Knative Tutorial

At the end of this chapter you will be able to:

  • Understand what scale-to-zero is and why it’s important.

  • Configure the scale-to-zero time period.

  • Configure the autoscaler.

  • Understand types of autoscaling strategies.

  • Enable concurrency based autoscaling.

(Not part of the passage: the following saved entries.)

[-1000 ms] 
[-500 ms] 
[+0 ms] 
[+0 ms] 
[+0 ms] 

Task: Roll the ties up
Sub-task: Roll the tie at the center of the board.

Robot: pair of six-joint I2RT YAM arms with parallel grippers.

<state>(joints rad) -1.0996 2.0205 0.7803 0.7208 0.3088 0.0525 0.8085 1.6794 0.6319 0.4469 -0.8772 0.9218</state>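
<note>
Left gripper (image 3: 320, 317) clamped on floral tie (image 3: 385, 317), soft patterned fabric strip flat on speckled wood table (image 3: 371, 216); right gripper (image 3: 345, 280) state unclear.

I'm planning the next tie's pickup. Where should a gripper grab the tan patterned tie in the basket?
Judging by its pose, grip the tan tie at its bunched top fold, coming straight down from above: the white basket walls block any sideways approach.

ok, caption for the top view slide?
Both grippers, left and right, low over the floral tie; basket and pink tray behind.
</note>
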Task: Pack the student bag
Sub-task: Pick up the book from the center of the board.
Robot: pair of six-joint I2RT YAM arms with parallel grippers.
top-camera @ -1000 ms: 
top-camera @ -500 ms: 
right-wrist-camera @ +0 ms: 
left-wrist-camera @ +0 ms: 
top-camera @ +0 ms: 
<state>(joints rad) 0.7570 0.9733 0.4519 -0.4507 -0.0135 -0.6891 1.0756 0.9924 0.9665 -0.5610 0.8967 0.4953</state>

  • Configure a minimum number of replicas for a service.

Prerequisites

The following checks ensure that each chapter exercises are done with the right environment settings.

  • Kubernetes

  • OpenShift

  • Set your local docker to use minikube docker daemon

eval $(minikube docker-env)

  • Kubernetes should be v1.12+

kubectl version

  • OpenShift CLI should be v4.1+

oc version

The output should be like

oc version
Client Version: version.Info{Major:"4", Minor:"1+", GitVersion:"v4.1.0+b4261e0", GitCommit:"b4261e07ed", GitTreeState:"clean", BuildDate:"2019-07-06T03:16:01Z", GoVersion:"go1.12.6", Compiler:"gc", Platform:"darwin/amd64"}
Server Version: version.Info{Major:"1", Minor:"14+", GitVersion:"v1.14.6+73b5d76", GitCommit:"73b5d76", GitTreeState:"clean", BuildDate:"2019-09-23T16:18:51Z", GoVersion:"go1.12.8", Compiler:"gc", Platform:"linux/amd64"}
  • Make sure to be on knativetutorial OpenShift project

oc project -q

If you are not on knativetutorial project, then run following command to change to knativetutorial project:

oc project knativetutorial

Deploy Service

The following snippet shows what a Knative service YAML will look like:

apiVersion: serving.knative.dev/v1alpha1
kind: Service
metadata:
  name: greeter
spec:
  template:
    metadata:
      name: greeter-v1
      annotations:
        # disable istio-proxy injection
        sidecar.istio.io/inject: "false"
    spec:
      containers:
      - image: quay.io/rhdevelopers/knative-tutorial-greeter:quarkus
        livenessProbe:
          httpGet:
            path: /healthz
        readinessProbe:
          httpGet:
            path: /healthz

Navigate to the tutorial chapter’s knative folder:

cd $TUTORIAL_HOME/02-basics/knative

The service can be deployed using the command:

  • kubectl

  • oc

kubectl apply -n knativetutorial -f service.yaml

oc apply -n knativetutorial -f service.yaml

After the deployment of the service was successful we should see a Kubernetes deployment like greeter-v1-deployment.

Invoke Service

  • Kubernetes

  • OpenShift

IP_ADDRESS="$(minikube ip):$(kubectl get svc istio-ingressgateway --namespace istio-system --output 'jsonpath={.spec.ports[?(@.port==80)].nodePort}')"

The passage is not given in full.